(Beginning of Data section)
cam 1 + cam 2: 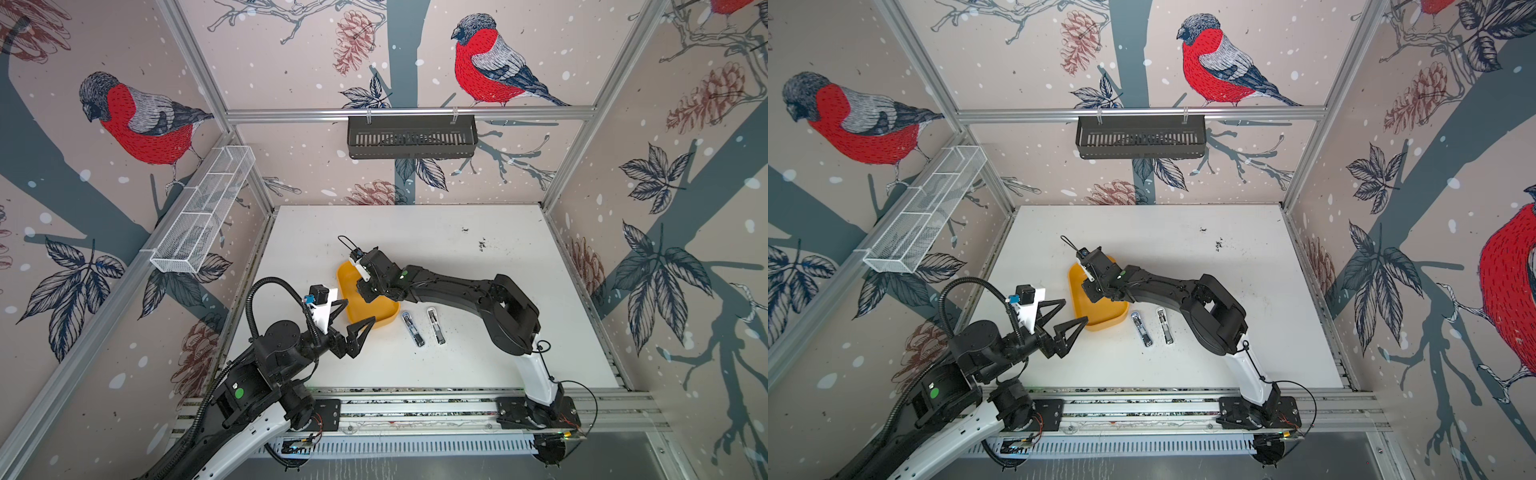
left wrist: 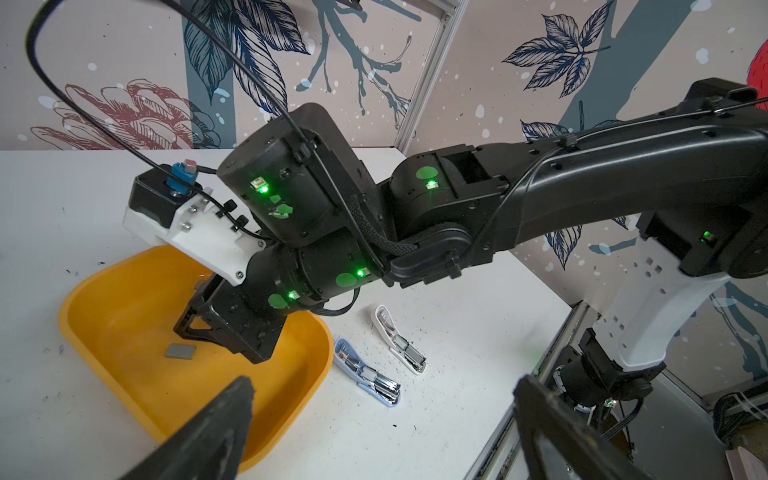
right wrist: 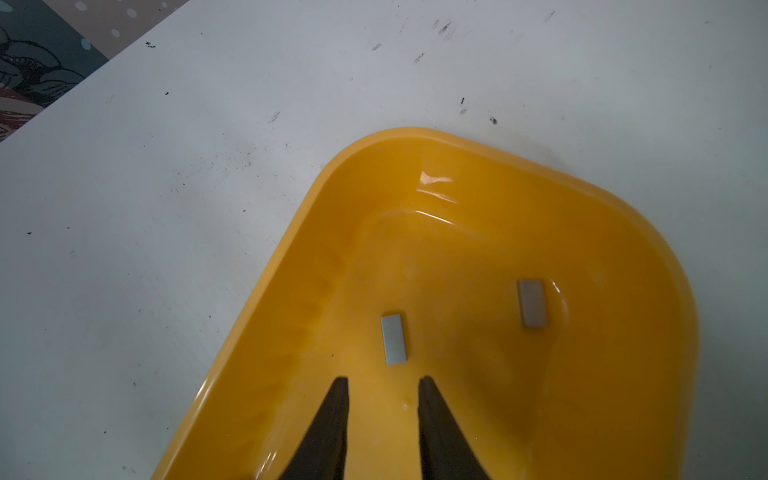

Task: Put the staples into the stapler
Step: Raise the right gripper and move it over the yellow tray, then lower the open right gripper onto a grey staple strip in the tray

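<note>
The right gripper [image 3: 383, 380] hangs over the tray [image 3: 415, 132], jaws partly apart and empty, just short of the nearer of two staples [image 3: 393, 339] lying flat on its floor. So thin and flat a strip may skid on the slick plastic or tip out of the pinch, and pressing down may shove the tray. The left gripper [image 1: 360, 309], wide open and empty, stands by the tray's rim; the staplers [image 1: 412, 329] lie open beside the tray.

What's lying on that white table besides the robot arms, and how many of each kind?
Staple strips, in the tray: 2
Small staplers: 2
Yellow tray: 1
Total: 5
</note>
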Robot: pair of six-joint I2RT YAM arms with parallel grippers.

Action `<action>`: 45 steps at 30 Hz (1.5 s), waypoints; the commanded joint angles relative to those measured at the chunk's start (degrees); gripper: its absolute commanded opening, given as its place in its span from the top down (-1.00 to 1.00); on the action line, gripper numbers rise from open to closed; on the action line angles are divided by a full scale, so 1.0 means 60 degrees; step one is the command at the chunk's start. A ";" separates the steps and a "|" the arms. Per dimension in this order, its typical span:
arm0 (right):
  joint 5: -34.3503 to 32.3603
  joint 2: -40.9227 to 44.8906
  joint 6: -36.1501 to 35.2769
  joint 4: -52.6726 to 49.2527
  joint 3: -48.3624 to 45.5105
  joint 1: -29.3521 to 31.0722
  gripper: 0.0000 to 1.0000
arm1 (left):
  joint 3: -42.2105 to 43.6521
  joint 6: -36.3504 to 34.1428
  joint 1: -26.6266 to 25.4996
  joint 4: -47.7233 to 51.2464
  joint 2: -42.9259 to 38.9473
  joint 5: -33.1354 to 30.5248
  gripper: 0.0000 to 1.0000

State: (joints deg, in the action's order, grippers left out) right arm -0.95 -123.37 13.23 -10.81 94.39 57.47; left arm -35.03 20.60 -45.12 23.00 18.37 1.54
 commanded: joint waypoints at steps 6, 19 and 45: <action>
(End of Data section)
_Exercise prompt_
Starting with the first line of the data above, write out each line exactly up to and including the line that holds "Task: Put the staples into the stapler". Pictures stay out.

_Solution for this task_
cam 1 + cam 2: 
left wrist: 
right wrist: 

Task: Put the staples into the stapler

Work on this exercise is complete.